There’s this clichéd story painted in every small town across our nation. The story tells us that, after high school, a handful of people will try to get away from that single square mile of civilization we call home.
During their junior and senior years, every small-town kid will dream of a world where McDonalds is less than half an hour away. For some it is nothing but a pipe dream. They will stay at home to help their family in some capacity, and sixty years down the road they will end up in the same nursing home as the rest of their classmates who never left town. A handful of those kids will be accepted to out-of-state schools where their eyes will be opened to things they never could have imagined back home.
The sad thing about this story is it ends with a majority of those kids coming back home and living the same lives their parents did. The old men sipping coffee at the local diner like to say, “You’ll come crawling back home soon enough.” I wish I could say they weren’t normally right.

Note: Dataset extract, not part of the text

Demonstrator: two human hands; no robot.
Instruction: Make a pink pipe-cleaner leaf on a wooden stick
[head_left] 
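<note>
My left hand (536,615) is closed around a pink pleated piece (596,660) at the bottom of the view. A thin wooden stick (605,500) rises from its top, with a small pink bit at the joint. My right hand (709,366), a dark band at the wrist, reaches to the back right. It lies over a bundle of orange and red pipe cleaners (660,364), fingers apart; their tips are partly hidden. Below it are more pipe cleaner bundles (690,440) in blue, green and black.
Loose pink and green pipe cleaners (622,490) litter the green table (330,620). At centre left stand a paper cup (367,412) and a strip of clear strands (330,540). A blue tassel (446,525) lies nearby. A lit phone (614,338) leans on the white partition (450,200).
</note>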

I am not that cliché. I left town the fall after my high school graduation and I never looked back. In the five years since I left I’ve gotten a lot of question about why I haven’t moved back home. “Do you think you’re better than us?” “Why would you want to live in one of those big cities anyway?” “Don’t you miss your family at all?” It’s like taking a multiple choice quiz where they won’t accept “none of the above” as an answer.
I can’t deny that there are things I miss about my itty-bitty farm town. I miss my parents and my dog. I hate that I can’t see the stars at night. I wish sirens wouldn’t have replaced the quiet chirping of crickets that once was my world. I want to see my niece and nephew more than I do. I want to be able to go out with my friends without months of planning trips and coordinating schedules. I want to be able to stop worrying that my mom is going to call me with bad news and I’m not going to make it home in time.

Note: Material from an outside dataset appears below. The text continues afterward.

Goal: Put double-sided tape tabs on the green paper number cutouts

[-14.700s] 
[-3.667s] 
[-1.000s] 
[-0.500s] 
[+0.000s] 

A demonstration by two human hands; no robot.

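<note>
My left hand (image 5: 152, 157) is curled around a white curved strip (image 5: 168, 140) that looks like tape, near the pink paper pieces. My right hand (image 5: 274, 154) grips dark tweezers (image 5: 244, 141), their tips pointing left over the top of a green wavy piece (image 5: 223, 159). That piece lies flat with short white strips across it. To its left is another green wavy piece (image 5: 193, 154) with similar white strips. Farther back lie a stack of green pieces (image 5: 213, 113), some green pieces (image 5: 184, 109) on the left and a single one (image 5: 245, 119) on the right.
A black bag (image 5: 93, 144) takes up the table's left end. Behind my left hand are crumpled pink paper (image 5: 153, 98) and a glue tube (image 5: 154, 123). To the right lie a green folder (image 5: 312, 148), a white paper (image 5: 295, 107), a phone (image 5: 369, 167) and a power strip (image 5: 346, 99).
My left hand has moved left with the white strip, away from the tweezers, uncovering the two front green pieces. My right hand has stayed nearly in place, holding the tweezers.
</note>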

Somehow despite all of that, I know there is nothing left for me there. I have been to far off places that most of my neighbors will only ever see in movies. I have experienced new cultures and been pushed out of my comfort zone. I’ve had to break free of the biases I learned in my home town, and I am better for it.
The smell of a freshly mown field is amazing, but I like being ten minutes from a mall and having four QuikTrips within walking distance. I like having more than ten non-agricultural career options. I can go to a bar without pretending like every one there didn’t treat me like dirt in high school. I can go see a play or take a dance class every night of the week. I can roll out of bed at 5:50 and still make it to where I need to be by 6.
My new home feels like a place where anything can happen, and my old home feels like a Ferris wheel that you will never get off.
If you live in my home town and you’re reading this, please know that I don’t think badly of you for staying. Everyone deserves to be happy, and I’m so glad that our home makes you happy. We just don’t look at the world the same. You look around at our home and you see beautiful fields of green grass, cozy country homes, and those incomparable Midwest sunsets.
When I look around our home I see a world full of burnt bridges and pain. I see the creek where I used to hide after school instead of going home to an empty house. I see the gym where I sat out of volleyball practice and cried because two girls had put gum in my hair on the bus. I see the kitchen where I found out my brother was being deployed. I see the lake I threw my ex-boyfriend’s promise ring into, the one he bought for eight dollars and called his “property of (insert name here)” ring. I see the church where my first love called fifteen year old me “Chunky Monkey”, and I see the bathroom where that same 15 year old me made herself throw up for the first time.
You see God’s Country. I see my own personal hell.
I will never come home, for that place is no longer my home. The men in the diner were wrong, and I will not apologize.